Интересующих нас проблем касается единственная запись под 29 ноября: «Прибыл капитан гвардии Семёновского полку Пётр Васильев сын Чадаев с объявлением о восшествии на престол всероссийский е. и. в. всемилостивейшей нашей императрицы Елисаветы Петровны». Событие отмечено не только принесением присяги, но и особой торжественностью: «И от того числа вседневно звон в соборе и у всех церквей целую неделю был, а нощию везде иллуминация. В приказех и в рядех в ту неделю не сидели». Дальше жизнь входит в привычную колею, и автора волнуют прежде всего непредвиденные расходы: на подарок вестнику-капитану (тысяча рублей), на бал в ратуше, на сборы «в поднос» самой императрице (3 500 рублей).
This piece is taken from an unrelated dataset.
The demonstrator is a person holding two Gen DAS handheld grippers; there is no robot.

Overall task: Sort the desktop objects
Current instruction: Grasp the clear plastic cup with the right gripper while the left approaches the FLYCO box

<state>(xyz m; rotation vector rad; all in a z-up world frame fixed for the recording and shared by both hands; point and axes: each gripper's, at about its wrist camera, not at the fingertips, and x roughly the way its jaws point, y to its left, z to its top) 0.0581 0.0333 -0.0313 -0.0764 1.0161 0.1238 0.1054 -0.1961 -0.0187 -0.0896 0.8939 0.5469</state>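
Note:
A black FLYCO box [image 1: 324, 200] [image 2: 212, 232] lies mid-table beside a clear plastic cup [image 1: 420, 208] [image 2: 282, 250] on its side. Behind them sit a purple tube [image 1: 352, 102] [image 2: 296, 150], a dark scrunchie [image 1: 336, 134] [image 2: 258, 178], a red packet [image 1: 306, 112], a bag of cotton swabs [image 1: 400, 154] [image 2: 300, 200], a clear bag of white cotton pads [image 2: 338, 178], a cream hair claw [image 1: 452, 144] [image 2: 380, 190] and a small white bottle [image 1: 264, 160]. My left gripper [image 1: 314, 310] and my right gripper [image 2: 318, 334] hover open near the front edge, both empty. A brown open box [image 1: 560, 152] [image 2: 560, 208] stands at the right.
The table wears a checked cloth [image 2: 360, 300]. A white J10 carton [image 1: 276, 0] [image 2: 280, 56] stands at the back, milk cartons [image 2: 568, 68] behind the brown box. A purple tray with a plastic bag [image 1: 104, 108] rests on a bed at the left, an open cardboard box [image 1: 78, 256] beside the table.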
Похоже, столичные события воспринимались обывателями без особых эмоций и уж во всяком случае не расценивались как избавление от засилья иноземцев.

Официальным курсом нового царствования стало возвращение к заветам Петра I. Этот курс продолжался до конца 1740-х гг., однако простая реставрация петровских порядков и учреждений не соответствовала стоявшим перед страной задачам.[1554] А «петровская» риторика власти в ряде случаев оборачивалась продолжением официально осуждаемой практики «незаконного правления». Вслед за Анной Леопольдовной Елизавета повысила значение придворных чинов: камер-юнкер приравнивался уже к армейскому бригадиру; новые фельдмаршалы, вроде А. Г. Разумовского или С. Ф. Апраксина, едва ли могли соперничать даже с Минихом. Зато имели место конъюнктурные искажения действительных петровских предначертаний. Так, в 1743 г. Елизавета утвердила доклад о прекращении экспедиции Беринга, от которой Сенат «ни малого плода быть не признавает».